The problem:
What is needed is an exact printout of all the data.

Raw data:
-.-.-

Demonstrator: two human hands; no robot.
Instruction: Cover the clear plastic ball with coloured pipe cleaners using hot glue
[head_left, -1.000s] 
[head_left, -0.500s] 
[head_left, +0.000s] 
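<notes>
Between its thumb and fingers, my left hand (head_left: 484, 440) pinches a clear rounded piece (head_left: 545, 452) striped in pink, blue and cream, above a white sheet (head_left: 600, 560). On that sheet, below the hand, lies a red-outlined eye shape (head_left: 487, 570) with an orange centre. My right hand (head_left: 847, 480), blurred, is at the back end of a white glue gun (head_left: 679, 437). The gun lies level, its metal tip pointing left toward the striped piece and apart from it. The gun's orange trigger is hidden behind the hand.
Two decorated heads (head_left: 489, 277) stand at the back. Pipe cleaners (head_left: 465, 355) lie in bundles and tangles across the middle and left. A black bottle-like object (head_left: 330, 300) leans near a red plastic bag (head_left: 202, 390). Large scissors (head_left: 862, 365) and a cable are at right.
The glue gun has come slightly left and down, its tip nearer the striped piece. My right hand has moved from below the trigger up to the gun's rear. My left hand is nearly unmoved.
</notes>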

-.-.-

Solution for this task:
Demonstrator: two human hands; no robot.
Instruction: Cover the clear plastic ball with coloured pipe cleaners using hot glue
[head_left, -1.000s] 
[head_left, -0.500s] 
[head_left, +0.000s] 
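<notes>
Between its thumb and fingers, my left hand (head_left: 484, 440) pinches a clear rounded piece (head_left: 545, 452) striped in pink, blue and cream, above a white sheet (head_left: 600, 560). On that sheet, below the hand, lies a red-outlined eye shape (head_left: 487, 570) with an orange centre. My right hand (head_left: 847, 480), blurred, is at the back end of a white glue gun (head_left: 679, 437). The gun lies level, its metal tip pointing left toward the striped piece and apart from it. The gun's orange trigger is hidden behind the hand.
Two decorated heads (head_left: 489, 277) stand at the back. Pipe cleaners (head_left: 465, 355) lie in bundles and tangles across the middle and left. A black bottle-like object (head_left: 330, 300) leans near a red plastic bag (head_left: 202, 390). Large scissors (head_left: 862, 365) and a cable are at right.
The glue gun has come slightly left and down, its tip nearer the striped piece. My right hand has moved from below the trigger up to the gun's rear. My left hand is nearly unmoved.
</notes>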

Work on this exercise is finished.